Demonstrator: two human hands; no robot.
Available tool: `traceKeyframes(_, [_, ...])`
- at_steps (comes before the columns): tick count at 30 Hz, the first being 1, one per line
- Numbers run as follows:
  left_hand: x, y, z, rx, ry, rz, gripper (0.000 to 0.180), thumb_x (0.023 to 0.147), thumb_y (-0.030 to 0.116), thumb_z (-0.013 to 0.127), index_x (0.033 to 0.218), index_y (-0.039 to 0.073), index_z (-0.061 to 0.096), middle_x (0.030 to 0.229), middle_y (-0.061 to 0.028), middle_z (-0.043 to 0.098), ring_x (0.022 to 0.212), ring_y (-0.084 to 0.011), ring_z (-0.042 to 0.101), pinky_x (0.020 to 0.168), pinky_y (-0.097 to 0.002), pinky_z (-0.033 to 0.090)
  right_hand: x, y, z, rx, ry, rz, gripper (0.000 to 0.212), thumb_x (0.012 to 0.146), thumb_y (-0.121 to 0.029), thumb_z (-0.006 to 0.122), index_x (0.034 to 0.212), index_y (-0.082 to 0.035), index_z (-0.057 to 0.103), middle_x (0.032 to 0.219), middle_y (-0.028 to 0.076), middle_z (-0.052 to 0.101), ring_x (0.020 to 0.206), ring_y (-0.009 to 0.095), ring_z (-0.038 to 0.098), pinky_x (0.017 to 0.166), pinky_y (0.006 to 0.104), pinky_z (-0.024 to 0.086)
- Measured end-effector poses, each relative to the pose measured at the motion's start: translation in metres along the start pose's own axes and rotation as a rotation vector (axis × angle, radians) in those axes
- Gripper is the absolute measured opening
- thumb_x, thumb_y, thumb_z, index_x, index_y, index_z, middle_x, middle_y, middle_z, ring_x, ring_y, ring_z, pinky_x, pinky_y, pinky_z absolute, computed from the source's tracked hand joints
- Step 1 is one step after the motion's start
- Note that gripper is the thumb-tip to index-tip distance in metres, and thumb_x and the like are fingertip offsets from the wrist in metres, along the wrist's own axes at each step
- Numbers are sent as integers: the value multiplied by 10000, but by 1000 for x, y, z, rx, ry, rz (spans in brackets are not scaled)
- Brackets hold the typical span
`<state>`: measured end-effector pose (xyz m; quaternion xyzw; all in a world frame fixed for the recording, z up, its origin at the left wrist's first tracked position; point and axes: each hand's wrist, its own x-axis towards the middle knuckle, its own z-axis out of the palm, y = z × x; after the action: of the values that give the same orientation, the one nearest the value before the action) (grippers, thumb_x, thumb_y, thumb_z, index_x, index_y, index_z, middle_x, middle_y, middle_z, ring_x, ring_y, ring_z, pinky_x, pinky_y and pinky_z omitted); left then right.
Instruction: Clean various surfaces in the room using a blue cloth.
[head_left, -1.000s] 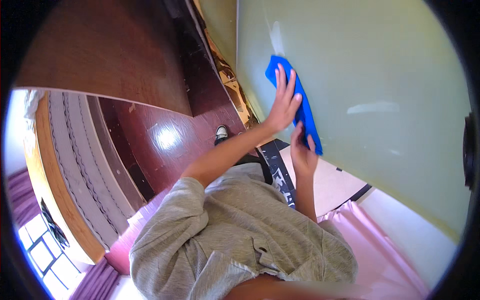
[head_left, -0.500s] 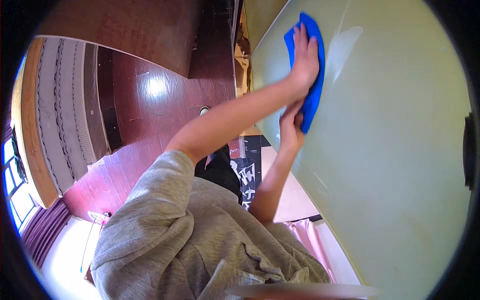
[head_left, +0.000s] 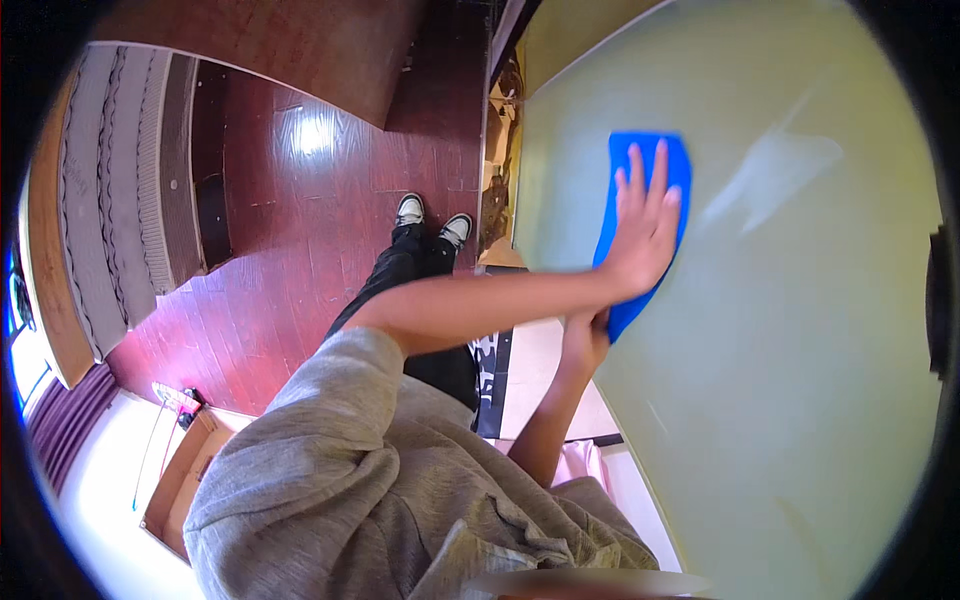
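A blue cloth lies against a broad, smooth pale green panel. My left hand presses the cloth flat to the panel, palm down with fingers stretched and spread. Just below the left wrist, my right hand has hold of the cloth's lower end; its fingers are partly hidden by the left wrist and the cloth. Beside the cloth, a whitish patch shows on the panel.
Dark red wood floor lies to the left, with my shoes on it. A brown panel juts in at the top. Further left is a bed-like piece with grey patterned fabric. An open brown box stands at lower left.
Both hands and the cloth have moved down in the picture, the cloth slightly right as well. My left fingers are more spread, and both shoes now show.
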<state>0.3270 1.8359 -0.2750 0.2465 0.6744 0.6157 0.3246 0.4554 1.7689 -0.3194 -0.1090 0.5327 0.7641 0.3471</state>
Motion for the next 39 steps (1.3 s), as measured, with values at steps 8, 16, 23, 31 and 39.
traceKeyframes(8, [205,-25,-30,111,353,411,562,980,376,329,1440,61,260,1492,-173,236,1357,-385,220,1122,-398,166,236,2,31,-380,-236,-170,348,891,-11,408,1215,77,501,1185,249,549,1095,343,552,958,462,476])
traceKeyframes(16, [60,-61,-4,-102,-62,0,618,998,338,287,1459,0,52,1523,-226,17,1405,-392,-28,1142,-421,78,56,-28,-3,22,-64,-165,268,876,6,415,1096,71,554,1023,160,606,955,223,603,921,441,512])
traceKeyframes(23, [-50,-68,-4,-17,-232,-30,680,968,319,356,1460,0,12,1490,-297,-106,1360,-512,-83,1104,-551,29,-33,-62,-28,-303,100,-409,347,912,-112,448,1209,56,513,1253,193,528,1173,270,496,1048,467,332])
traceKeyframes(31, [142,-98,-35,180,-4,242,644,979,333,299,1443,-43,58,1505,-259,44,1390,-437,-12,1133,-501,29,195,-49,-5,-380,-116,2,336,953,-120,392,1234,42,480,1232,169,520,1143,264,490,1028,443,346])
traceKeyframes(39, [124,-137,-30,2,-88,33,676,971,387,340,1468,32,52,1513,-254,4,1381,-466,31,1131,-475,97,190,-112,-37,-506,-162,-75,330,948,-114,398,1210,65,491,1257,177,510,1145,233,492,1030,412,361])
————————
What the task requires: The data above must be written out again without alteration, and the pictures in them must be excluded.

Answer to this problem:
Demonstrator: two human hands; no robot.
Available tool: `traceKeyframes(_, [_, ...])`
- at_steps (comes before the columns): tick count at 30 Hz, the first being 1, one per line
- Numbers run as follows:
  left_hand: x, y, z, rx, ry, rz, gripper (0.000 to 0.180), thumb_x (0.023 to 0.147), thumb_y (-0.030 to 0.116), thumb_z (-0.013 to 0.127), index_x (0.033 to 0.218), index_y (-0.039 to 0.073), index_z (-0.061 to 0.096), middle_x (0.030 to 0.229), middle_y (-0.061 to 0.028), middle_z (-0.043 to 0.098), ring_x (0.022 to 0.212), ring_y (-0.084 to 0.011), ring_z (-0.042 to 0.101), pinky_x (0.020 to 0.168), pinky_y (-0.097 to 0.002), pinky_z (-0.033 to 0.090)
  right_hand: x, y, z, rx, ry, rz, gripper (0.000 to 0.212), thumb_x (0.012 to 0.146), thumb_y (-0.121 to 0.029), thumb_z (-0.006 to 0.122), index_x (0.034 to 0.212), index_y (-0.082 to 0.035), index_z (-0.057 to 0.103), middle_x (0.032 to 0.219), middle_y (-0.028 to 0.076), middle_z (-0.052 to 0.101), ring_x (0.020 to 0.206), ring_y (-0.009 to 0.095), ring_z (-0.038 to 0.098), pinky_x (0.017 to 0.166), pinky_y (0.006 to 0.104), pinky_z (-0.024 to 0.086)
- Measured end-effector poses, each relative to the pose measured at the motion's start: translation in metres along the start pose's own axes and rotation as a rotation vector (axis × angle, radians) in those axes
- Gripper is the absolute measured opening
- thumb_x, thumb_y, thumb_z, index_x, index_y, index_z, middle_x, middle_y, middle_z, ring_x, ring_y, ring_z, pinky_x, pinky_y, pinky_z absolute, computed from the source's tracked hand joints
- Step 1 is one step after the motion's start
- Note that gripper is the thumb-tip to index-tip distance in metres, and thumb_x and the like are fingertip offsets from the wrist in metres, along the wrist's own axes at each step
- Numbers are sent as integers: the value multiplied by 10000, but by 1000 for x, y, z, rx, ry, rz (spans in brackets are not scaled)
- Brackets hold the typical span
`<state>`: measured end-effector pose (xyz m; quaternion xyzw; all in a world frame fixed for the recording, z up, its origin at the left wrist's first tracked position; point and axes: each hand's wrist, its own x-axis towards the middle knuckle, its own z-axis out of the palm, y = z × x; after the action: of the values that give the same orientation, the one nearest the value before the action) (grippers, thumb_x, thumb_y, thumb_z, index_x, index_y, index_z, middle_x, middle_y, middle_z, ring_x, ring_y, ring_z, pinky_x, pinky_y and pinky_z omitted); left then right.
Instruction: Clean various surfaces in the room using a blue cloth.
[head_left, -1.000s] 
[head_left, -0.500s] 
[head_left, +0.000s] 
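A blue cloth lies against a broad, smooth pale green panel. My left hand presses the cloth flat to the panel, palm down with fingers stretched and spread. Just below the left wrist, my right hand has hold of the cloth's lower end; its fingers are partly hidden by the left wrist and the cloth. Beside the cloth, a whitish patch shows on the panel.
Dark red wood floor lies to the left, with my shoes on it. A brown panel juts in at the top. Further left is a bed-like piece with grey patterned fabric. An open brown box stands at lower left.
Both hands and the cloth have moved down in the picture, the cloth slightly right as well. My left fingers are more spread, and both shoes now show.
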<state>0.3270 1.8359 -0.2750 0.2465 0.6744 0.6157 0.3246 0.4554 1.7689 -0.3194 -0.1090 0.5327 0.7641 0.3471</state>
Motion for the next 39 steps (1.3 s), as measured, with values at steps 8, 16, 23, 31 and 39.
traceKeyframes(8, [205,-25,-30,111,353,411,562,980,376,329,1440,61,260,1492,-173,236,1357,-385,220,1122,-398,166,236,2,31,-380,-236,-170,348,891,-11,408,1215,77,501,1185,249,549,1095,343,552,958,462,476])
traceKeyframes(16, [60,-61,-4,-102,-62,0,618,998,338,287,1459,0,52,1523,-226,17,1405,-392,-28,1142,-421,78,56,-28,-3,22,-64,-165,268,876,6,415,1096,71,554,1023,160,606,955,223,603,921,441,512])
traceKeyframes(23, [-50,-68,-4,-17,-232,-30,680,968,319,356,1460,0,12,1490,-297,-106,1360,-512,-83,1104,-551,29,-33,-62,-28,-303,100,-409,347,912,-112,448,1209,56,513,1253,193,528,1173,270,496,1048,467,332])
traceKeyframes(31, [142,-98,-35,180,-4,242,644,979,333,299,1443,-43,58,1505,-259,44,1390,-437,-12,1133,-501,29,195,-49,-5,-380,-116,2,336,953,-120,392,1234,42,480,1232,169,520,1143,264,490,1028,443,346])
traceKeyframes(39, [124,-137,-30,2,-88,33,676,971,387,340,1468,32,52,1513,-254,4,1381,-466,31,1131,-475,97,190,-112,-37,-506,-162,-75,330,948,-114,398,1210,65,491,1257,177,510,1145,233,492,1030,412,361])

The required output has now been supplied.